TASK PROMPT. Only one number is expected here, namely how many lines of the entries below hold the string "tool".

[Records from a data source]
⁂
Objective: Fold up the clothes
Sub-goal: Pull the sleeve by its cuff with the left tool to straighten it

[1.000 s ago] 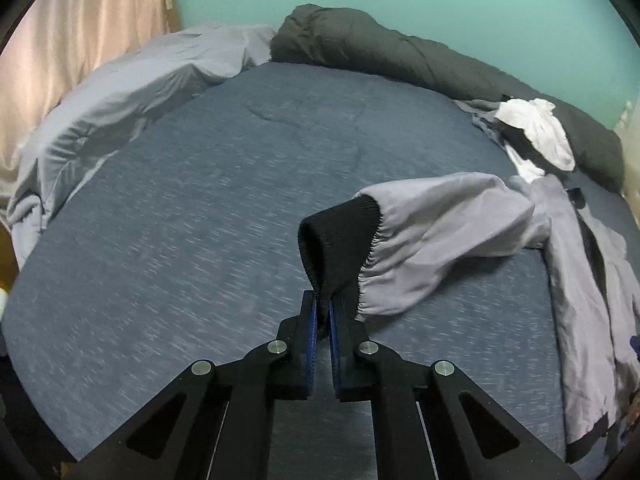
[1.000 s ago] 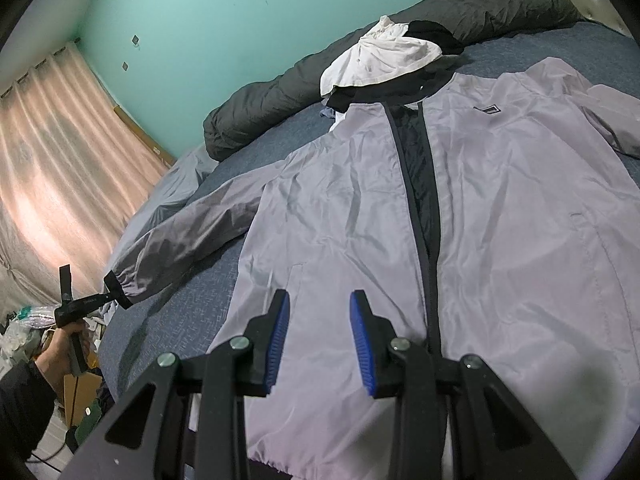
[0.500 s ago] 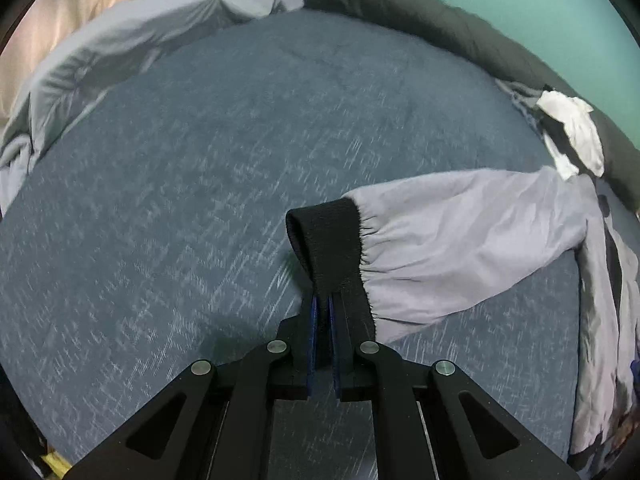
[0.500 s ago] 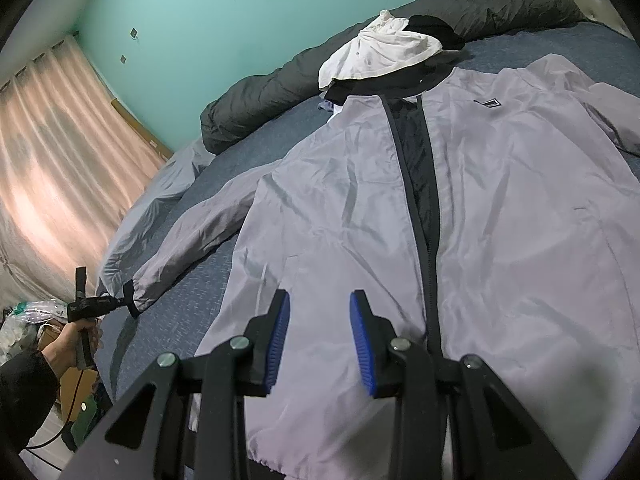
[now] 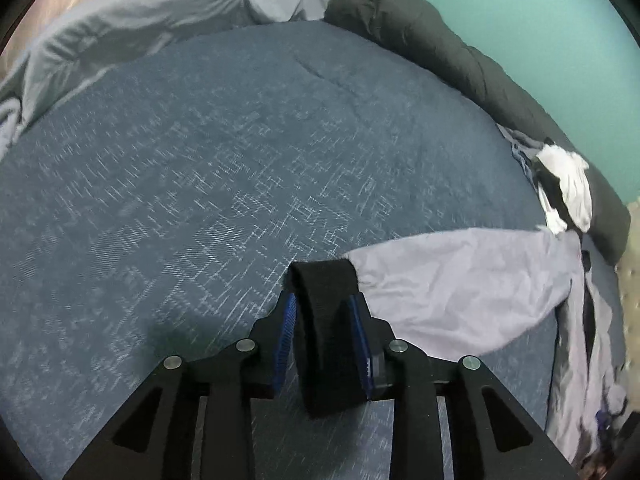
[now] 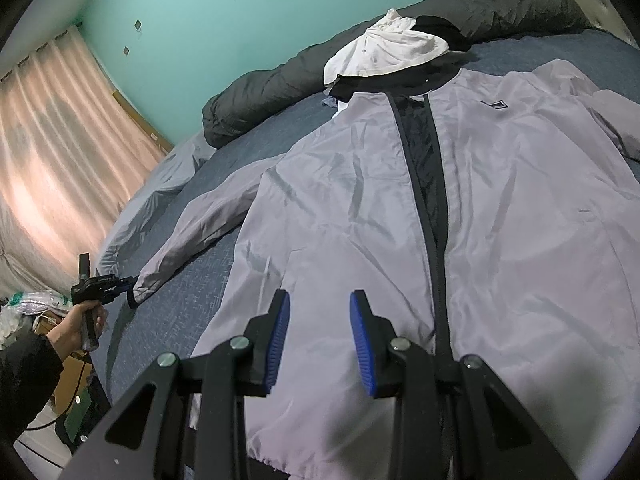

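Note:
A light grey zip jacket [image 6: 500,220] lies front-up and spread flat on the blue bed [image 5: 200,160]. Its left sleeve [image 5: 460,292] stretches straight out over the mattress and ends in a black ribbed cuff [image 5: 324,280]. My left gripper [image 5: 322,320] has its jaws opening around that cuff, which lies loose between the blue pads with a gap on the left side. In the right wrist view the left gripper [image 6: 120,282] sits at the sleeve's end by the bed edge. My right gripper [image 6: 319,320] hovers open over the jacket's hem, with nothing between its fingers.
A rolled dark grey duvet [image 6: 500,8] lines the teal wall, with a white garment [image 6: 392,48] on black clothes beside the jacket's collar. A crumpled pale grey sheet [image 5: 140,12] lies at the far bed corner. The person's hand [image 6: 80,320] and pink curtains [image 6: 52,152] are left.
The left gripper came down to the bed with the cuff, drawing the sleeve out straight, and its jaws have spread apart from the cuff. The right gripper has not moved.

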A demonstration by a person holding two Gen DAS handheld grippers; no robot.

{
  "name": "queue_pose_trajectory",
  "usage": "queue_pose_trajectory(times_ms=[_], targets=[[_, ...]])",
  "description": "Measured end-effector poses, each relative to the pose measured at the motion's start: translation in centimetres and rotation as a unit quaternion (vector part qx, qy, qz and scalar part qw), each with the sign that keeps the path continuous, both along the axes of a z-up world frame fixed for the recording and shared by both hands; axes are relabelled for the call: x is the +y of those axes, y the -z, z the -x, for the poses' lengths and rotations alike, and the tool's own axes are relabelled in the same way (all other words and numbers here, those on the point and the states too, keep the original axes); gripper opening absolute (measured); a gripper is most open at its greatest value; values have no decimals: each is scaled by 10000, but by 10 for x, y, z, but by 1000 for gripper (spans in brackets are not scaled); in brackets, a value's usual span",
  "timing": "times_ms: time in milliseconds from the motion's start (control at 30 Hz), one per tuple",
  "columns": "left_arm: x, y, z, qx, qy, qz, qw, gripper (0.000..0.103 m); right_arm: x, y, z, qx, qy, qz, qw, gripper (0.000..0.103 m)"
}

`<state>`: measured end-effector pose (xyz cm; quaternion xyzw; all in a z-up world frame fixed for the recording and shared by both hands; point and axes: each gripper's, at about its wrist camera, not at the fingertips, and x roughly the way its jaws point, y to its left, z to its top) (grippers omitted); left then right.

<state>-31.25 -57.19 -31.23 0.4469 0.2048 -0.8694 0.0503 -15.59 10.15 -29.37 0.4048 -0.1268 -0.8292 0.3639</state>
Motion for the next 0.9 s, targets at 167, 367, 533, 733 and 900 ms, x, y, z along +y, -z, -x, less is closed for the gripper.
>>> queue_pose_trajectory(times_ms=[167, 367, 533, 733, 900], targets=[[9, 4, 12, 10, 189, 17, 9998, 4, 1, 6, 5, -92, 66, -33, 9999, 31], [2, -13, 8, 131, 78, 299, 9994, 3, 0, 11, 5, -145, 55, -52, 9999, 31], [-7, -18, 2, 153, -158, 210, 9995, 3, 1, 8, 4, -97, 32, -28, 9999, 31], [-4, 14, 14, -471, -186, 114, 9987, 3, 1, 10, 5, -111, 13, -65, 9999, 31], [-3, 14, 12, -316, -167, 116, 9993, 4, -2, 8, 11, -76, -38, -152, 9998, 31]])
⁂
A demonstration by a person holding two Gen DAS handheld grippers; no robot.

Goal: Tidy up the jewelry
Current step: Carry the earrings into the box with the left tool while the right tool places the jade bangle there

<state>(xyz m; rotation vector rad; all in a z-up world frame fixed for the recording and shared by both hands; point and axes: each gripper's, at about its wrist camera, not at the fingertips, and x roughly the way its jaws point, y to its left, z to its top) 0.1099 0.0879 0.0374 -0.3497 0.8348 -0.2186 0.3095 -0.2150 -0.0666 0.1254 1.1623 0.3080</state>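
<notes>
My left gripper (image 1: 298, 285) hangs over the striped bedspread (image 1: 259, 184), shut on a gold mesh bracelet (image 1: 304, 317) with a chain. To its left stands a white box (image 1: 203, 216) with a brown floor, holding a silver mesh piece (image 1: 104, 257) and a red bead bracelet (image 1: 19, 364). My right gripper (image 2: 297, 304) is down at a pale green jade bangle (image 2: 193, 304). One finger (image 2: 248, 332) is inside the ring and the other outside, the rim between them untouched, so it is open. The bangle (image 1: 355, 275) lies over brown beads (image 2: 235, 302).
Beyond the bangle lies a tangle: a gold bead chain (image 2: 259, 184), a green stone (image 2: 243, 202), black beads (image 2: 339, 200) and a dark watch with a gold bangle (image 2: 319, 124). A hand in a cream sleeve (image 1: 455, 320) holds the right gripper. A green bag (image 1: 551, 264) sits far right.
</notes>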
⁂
ANSWER AREA. 3